George Caleb Bingham’s 1855 painting is in the national spotlight.

Via Change.org.

More than 1,800 people have signed a petition to stop the Saint Louis Art Museum from lending one of its treasures to President-elect Donald J. Trump’s inaugural luncheon celebration.

George Caleb Bingham’s Verdict of the People (1854-55) depicts the announcement of the results of a local election. It’s the third in a three-part series devoted to political contests, with the first two (also included in the museum’s collection) showing the campaign and the casting of votes. The painting draws on Bingham’s experience as a Missouri legislator.

US Senator for Missouri Roy Blount selected the painting for display at a celebration organized by the Joint Congressional Committee on Inaugural Ceremonies at the US Capitol.

“Bingham’s electorate is one of inclusiveness,” Blount writes in his announcement of the selection:

Everyone is here – the well-to-do farmers, laborers, merchants, westerners, kids, politicians, immigrants, veterans, women, and African-Americans. They are elated, dejected, confounded, argumentative, jovial, and intensely serious.

Addressed to museum director Brent Benjamin, the petition reads:

“Verdict of the People” depicts a small-town Missouri election, and symbolizes the democratic process in mid-19th century America.  We object to the painting’s use as an inaugural backdrop and an implicit endorsement of the Trump presidency and his expressed values of hatred, misogyny, racism and xenophobia. We reject the use of the painting to suggest that Trump’s election was truly the “verdict of the people,” when in fact the majority of votes—by a margin of over three million—were cast for Trump’s opponent. Finally, we consider the painting a representation of our community, and oppose its use as such at the inauguration.

The petition is the work of St. Louis artist Ilene Berman, who’s a studio art fellow at Saint Louis University, and art historian Ivy Cooper, who teaches at Southern Illinois University Edwardsville and writes for regional papers including St. Louis’s Riverfront Times.

“I think it is important for the museum to withdraw this loan because a withdrawal will challenge the normalization of this presidency,” Berman told Hyperallergic.

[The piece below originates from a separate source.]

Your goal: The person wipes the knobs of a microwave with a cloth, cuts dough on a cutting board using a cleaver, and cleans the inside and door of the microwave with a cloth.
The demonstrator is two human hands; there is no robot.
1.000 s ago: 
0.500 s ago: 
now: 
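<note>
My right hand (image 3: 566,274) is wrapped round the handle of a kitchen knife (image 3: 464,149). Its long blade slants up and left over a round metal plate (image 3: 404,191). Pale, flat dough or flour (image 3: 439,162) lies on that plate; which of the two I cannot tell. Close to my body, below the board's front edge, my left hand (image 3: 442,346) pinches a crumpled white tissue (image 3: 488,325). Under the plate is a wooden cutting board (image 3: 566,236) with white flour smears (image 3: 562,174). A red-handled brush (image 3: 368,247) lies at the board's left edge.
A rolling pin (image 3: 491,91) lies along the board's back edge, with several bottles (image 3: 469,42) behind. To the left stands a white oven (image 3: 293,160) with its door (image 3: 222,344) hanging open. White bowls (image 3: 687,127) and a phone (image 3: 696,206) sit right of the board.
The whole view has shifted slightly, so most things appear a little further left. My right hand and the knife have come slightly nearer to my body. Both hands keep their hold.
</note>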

Benjamin responded in a statement to artnet News:

“The museum takes no position on candidates for public office, nor does it support or oppose individuals elected to such offices. It does, however, support the office of the presidency itself. When the bipartisan Joint Congressional Commission on Inaugural Ceremonies requested the loan of a painting for the Inaugural Luncheon, it was an honor for the museum to participate in this long-standing tradition.”